Healing Springs is different and Montanye explains. “My job is not to judge. We are not dictating or telling people how to achieve recovery, or what recovery looks like.” That does not mean that someone in recovery should feel free about indulging in other substances. For far too many addicts, using a substance that was not previously their “drug of choice” can often lead them back to the addiction that got them into trouble in the first place and jeopardize their lives and their futures.
Healing Springs is not bound by the more restrictive mandates that other recovery centers operate under. Annabel Lago-Pedrick is the Director of Out-Patient Services at Twin County Recovery, based in Hudson and Catskill.
She explained that, while much of their operating capital also comes through OASAS and state funding, 96 percent of her Twin County’s clients are mandated to seek treatment there, either by a probation or parole board, the Department of Social Services or the courts.
“That makes it tough because those entities want to see abstinence.

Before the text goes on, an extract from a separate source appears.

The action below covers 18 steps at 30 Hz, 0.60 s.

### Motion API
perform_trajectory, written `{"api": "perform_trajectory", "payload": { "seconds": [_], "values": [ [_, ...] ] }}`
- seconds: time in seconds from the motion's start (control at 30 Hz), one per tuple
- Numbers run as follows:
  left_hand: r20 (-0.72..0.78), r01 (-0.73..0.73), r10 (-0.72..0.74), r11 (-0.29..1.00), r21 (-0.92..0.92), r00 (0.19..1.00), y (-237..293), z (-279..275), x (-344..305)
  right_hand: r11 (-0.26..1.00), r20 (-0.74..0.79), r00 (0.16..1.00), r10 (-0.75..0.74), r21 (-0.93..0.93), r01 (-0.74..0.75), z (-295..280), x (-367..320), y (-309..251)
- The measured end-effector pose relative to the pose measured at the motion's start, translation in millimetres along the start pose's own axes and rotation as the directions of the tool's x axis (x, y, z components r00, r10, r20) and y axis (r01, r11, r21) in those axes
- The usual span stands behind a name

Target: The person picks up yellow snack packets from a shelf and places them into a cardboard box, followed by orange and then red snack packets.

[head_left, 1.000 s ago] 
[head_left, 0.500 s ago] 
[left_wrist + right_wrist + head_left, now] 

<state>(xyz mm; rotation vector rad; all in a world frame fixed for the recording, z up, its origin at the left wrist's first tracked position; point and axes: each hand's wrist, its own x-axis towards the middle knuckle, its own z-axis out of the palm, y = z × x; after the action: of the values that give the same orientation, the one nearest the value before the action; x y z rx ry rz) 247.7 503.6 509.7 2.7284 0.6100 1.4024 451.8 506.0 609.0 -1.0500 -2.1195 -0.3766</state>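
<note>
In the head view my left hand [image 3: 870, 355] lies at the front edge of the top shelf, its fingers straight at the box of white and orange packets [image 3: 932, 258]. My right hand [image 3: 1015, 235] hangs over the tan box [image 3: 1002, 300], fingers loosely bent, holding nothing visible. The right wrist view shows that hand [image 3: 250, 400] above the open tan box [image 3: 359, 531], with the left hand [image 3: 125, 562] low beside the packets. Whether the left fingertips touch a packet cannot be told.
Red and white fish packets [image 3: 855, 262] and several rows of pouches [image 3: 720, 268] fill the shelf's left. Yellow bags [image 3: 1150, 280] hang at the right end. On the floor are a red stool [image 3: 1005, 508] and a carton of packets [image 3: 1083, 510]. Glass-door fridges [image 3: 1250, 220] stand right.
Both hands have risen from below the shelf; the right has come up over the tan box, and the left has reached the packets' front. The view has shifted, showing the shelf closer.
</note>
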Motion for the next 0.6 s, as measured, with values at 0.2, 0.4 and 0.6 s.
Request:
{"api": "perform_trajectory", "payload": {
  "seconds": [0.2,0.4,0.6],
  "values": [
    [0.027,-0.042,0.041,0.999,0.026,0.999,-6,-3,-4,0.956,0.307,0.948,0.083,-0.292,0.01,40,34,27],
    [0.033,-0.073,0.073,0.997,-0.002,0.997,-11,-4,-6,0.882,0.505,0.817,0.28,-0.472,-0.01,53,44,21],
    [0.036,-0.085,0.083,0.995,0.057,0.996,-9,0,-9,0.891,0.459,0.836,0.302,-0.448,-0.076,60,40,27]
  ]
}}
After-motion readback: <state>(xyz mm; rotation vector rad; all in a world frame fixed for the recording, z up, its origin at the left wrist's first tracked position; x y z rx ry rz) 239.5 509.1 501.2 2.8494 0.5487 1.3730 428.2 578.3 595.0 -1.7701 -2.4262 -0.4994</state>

So, it’s tough when we have to report back and comply with those agencies, said Lago-Pedrick, who has been counseling addicts for ten years.
She added that, while she agrees that everyone’s recovery is different, in her experience, for most people who return to the facility because of relapse, the reason is usually that they have stopped going to their sober support meetings or they’ve begun using another substance, which makes it easier for them to revert to old behavior patterns.

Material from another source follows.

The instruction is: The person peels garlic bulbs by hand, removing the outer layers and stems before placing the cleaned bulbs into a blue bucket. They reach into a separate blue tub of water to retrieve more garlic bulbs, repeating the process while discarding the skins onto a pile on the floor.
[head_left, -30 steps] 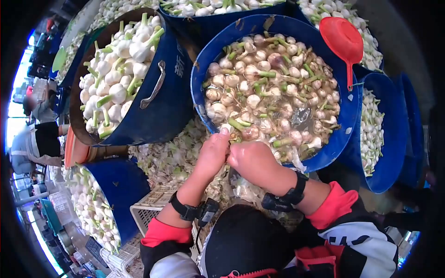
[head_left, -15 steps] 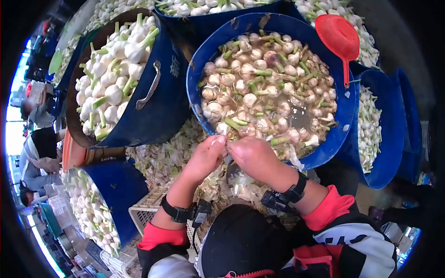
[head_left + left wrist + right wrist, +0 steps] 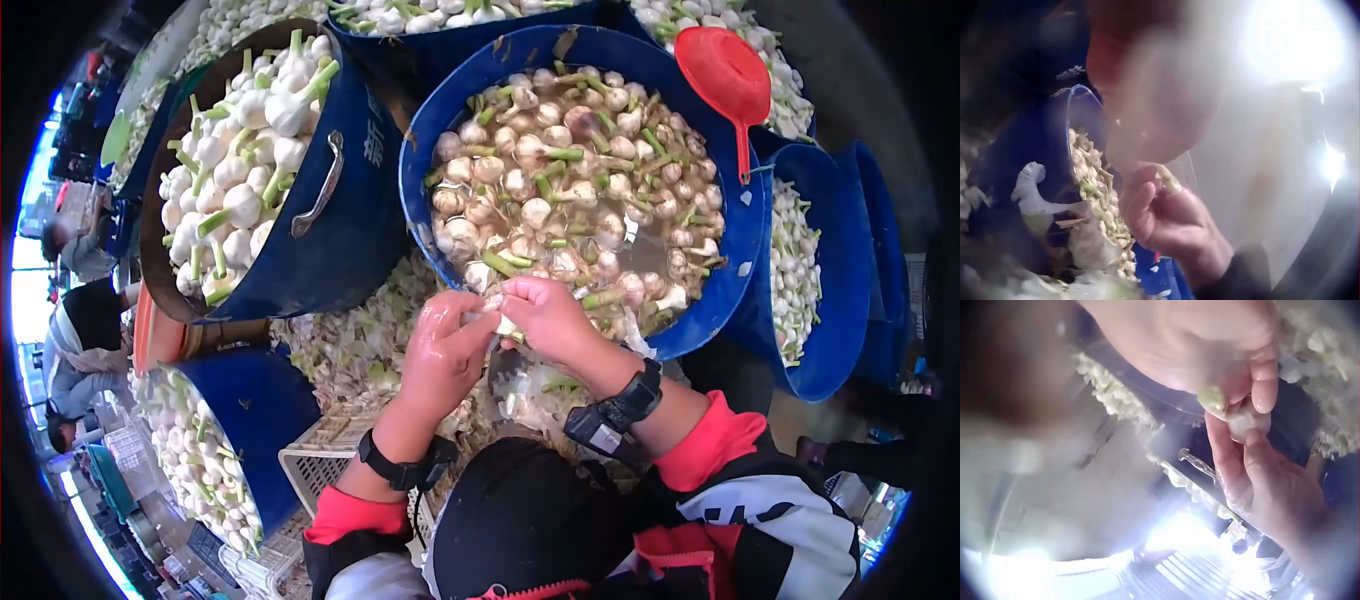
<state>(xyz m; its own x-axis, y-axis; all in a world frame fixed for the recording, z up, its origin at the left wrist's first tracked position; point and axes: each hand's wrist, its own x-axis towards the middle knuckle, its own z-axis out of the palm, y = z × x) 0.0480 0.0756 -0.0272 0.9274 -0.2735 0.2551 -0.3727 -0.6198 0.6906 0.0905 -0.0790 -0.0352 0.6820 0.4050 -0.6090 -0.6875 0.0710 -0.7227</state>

“When we ask, ‘Why are you back?’ they pretty much say the same thing – “Oh. I smoked pot, drank beer.’ So much of addiction has to do with behavior, habits and loving the feeling of being high. It’s very easy to do that,” said Lago-Pedrick.
However, she concedes that the opioid epidemic has changed the way so many people are being treated. Because addiction has reached epidemic proportions, centers like Healing Springs are vital to the community and serve as a place where people can begin – or continue – their journey into recovery.
“The reality is that we still don’t have enough treatment centers and we still have issues getting people who need it getting into rehab facilities. Now with the crisis, we are in a place where, if we don’t provide Medicaid-assisted treatment, someone can die,” said Lago-Pedrick.
Montanye agrees with how critical it has become to get people the help they need. “Here, we want to support everyone on their own path. I do agree that, if someone goes back to using something when they were using nothing, then yes, it is still a substance that is filling a void and they haven’t had a spiritual awakening,” said Montanye.
She quickly clarifies that by “spiritual awakening,” she is referring to finding that something in oneself that will enable them to do the hard work of recovery and lead them – and their loved ones – out of the dark place of addiction into the light of recovery and sobriety.
For Mary, her recovering daughter and hundreds more who have already been helped by Healing Springs, the fact that they were able to receive the kind of help they needed – when they needed it – is a comfort and a source of hope. “There is help, right here in Saratoga, and I never knew about these places,” said Mary. If not for the tireless efforts of people like Lieutenant Morley, Fawn Montanye and so many others, Mary’s daughter’s story may have had a different ending.